### Your task
Transcribe the listing in full. Keep every line exactly as it stands.

### Information shown

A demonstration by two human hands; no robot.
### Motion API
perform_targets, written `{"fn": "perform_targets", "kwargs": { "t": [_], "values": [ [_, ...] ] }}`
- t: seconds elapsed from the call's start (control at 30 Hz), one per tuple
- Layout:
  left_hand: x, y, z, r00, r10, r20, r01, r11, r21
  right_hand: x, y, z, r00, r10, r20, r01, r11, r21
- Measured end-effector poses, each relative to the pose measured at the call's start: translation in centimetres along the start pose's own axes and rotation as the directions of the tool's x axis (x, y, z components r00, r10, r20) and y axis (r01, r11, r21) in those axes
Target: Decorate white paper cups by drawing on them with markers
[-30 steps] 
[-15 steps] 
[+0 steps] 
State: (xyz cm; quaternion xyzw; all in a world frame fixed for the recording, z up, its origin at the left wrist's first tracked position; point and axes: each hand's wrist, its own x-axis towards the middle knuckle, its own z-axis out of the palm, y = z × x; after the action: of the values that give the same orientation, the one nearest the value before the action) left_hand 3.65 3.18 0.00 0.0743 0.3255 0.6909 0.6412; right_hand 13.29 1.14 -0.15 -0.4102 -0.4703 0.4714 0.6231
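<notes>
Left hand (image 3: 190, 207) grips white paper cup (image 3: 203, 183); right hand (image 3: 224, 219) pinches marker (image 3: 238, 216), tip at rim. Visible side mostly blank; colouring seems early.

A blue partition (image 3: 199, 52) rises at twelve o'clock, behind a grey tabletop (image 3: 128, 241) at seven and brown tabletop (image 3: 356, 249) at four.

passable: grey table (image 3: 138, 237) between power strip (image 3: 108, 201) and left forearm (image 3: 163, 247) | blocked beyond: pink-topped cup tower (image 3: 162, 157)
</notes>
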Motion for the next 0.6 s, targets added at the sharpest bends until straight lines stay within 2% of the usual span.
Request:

### Task solution
A demonstration by two human hands; no robot.
### Motion API
perform_targets, written `{"fn": "perform_targets", "kwargs": { "t": [_], "values": [ [_, ...] ] }}`
- t: seconds elapsed from the call's start (control at 30 Hz), one per tuple
- Layout:
  left_hand: x, y, z, r00, r10, r20, r01, r11, r21
  right_hand: x, y, z, r00, r10, r20, r01, r11, r21
- Measured end-effector poses, each relative to the pose measured at the call's start: translation in centimetres along the start pose's own axes and rotation as the directions of the tool's x axis (x, y, z components r00, r10, r20) and y axis (r01, r11, r21) in those axes
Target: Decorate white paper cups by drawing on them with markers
[-30 steps] 
[-15 steps] 
[+0 steps] 
State: (xyz cm; quaternion xyzw; all in a world frame fixed for the recording, z up, its origin at the left wrist's first tracked position; point and axes: each hand's wrist, its own x-axis towards the middle knuckle, its own z-axis out of the palm, y = z × x; after the action: of the values that give the same orientation, the one nearest the value before the action) left_hand 3.65 3.18 0.00 0.0743 0.3255 0.6909 0.6412; right_hand 13.29 1.14 -0.15 -0.4102 -0.4703 0.4714 0.6231
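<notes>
Left hand (image 3: 190, 207) grips white paper cup (image 3: 203, 183); right hand (image 3: 224, 219) pinches marker (image 3: 238, 216), tip at rim. Visible side mostly blank; colouring seems early.

A blue partition (image 3: 199, 52) rises at twelve o'clock, behind a grey tabletop (image 3: 128, 241) at seven and brown tabletop (image 3: 356, 249) at four.

passable: grey table (image 3: 138, 237) between power strip (image 3: 108, 201) and left forearm (image 3: 163, 247) | blocked beyond: pink-topped cup tower (image 3: 162, 157)
</notes>
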Motion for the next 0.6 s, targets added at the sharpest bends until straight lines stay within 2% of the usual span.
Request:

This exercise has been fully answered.